> _WORK REQUIRED_
Output the line with "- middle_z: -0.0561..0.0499" and every following line to the end of the material, exactly as they appear.

Segment Start: GIVEN MATERIAL

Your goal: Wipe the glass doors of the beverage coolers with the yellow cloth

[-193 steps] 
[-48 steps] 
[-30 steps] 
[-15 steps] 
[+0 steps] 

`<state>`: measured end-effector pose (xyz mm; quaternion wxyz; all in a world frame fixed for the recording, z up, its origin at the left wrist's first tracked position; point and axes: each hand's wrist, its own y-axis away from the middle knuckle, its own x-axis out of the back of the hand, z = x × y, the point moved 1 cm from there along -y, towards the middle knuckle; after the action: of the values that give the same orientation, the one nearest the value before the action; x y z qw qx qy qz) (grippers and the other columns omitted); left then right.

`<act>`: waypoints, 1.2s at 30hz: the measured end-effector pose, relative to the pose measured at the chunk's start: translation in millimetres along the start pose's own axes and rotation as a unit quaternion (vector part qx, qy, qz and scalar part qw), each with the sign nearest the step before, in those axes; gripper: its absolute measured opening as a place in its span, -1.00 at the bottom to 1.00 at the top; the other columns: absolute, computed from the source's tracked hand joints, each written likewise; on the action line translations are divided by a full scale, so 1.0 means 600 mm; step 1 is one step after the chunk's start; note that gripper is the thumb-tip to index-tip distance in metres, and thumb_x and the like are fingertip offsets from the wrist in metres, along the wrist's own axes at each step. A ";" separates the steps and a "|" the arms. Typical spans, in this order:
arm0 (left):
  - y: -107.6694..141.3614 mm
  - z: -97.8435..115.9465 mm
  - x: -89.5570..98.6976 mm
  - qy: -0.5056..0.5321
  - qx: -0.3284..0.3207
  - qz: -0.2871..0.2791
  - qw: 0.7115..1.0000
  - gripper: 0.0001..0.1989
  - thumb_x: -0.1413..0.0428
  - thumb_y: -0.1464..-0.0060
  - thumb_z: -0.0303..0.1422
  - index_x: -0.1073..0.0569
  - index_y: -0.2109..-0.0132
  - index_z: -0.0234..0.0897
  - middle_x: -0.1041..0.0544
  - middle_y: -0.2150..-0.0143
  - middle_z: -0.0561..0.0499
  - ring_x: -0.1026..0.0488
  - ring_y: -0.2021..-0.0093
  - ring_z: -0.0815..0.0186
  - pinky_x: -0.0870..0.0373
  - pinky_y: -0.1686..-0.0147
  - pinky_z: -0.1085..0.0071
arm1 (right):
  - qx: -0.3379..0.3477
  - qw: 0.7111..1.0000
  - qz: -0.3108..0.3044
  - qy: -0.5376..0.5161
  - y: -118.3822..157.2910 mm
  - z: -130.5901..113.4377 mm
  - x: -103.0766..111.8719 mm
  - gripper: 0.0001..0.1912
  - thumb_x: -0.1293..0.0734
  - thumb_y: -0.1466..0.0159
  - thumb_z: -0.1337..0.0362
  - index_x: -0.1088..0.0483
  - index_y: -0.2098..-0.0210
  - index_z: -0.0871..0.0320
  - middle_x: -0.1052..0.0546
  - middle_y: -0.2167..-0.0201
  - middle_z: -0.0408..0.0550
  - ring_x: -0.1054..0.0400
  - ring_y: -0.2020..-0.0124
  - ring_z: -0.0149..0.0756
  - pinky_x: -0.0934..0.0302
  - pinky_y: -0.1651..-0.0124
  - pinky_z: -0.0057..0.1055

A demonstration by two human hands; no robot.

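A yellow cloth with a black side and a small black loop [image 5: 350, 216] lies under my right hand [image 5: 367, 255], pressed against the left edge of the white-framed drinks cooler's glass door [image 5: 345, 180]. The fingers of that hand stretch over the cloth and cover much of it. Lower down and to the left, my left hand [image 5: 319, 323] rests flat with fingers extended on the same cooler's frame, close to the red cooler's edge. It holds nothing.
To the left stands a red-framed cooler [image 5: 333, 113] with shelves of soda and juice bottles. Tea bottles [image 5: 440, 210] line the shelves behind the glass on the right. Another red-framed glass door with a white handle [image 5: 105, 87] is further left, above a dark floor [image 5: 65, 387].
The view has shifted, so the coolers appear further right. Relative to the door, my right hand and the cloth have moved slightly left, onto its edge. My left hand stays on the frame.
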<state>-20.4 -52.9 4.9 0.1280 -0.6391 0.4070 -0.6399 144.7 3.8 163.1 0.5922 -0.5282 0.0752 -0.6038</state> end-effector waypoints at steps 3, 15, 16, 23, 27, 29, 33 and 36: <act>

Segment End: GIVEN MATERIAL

> _EXERCISE SOLUTION_
  - middle_z: -0.0561..0.0499
  - ring_x: -0.1026..0.0488
  - ring_y: -0.2021..-0.0093
  - ring_z: -0.0815..0.0186
  - pinky_x: -0.0870..0.0373
  - pinky_y: -0.1686..-0.0147
  - pinky_z: -0.1085..0.0071
arm1 (right):
  - qx: -0.3379..0.3477
  - qw: 0.7111..1.0000
  - qz: -0.3108..0.3044
  - qy: -0.5376..0.5161
  - y: -118.3822..157.2910 mm
  - z: -130.5901..113.4377 mm
  - x: -103.0766..111.8719 mm
  - gripper: 0.0001..0.1912
  - thumb_x: -0.1293..0.0734
  - thumb_y: -0.1466..0.0159
  - thumb_z: -0.1337..0.0362
  - index_x: -0.1088..0.0483
  - index_y: -0.2098..-0.0210
  - index_z: -0.0871..0.0320
  - middle_x: -0.1052..0.0546
  - middle_y: -0.2167..-0.0201
  - middle_z: -0.0408..0.0550
  - ring_x: -0.1054..0.0400
  - ring_y: -0.2020..-0.0124
  - ring_z: -0.0149..0.0756
  - pinky_x: -0.0934..0.0302
  - pinky_y: -0.1651..-0.0124
  - pinky_z: -0.0057..0.1055

A demonstration by two human hands; no robot.

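A yellow cloth with a black side and a small black loop [image 5: 350, 216] lies under my right hand [image 5: 367, 255], pressed against the left edge of the white-framed drinks cooler's glass door [image 5: 345, 180]. The fingers of that hand stretch over the cloth and cover much of it. Lower down and to the left, my left hand [image 5: 319, 323] rests flat with fingers extended on the same cooler's frame, close to the red cooler's edge. It holds nothing.
To the left stands a red-framed cooler [image 5: 333, 113] with shelves of soda and juice bottles. Tea bottles [image 5: 440, 210] line the shelves behind the glass on the right. Another red-framed glass door with a white handle [image 5: 105, 87] is further left, above a dark floor [image 5: 65, 387].
The view has shifted, so the coolers appear further right. Relative to the door, my right hand and the cloth have moved slightly left, onto its edge. My left hand stays on the frame.
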<state>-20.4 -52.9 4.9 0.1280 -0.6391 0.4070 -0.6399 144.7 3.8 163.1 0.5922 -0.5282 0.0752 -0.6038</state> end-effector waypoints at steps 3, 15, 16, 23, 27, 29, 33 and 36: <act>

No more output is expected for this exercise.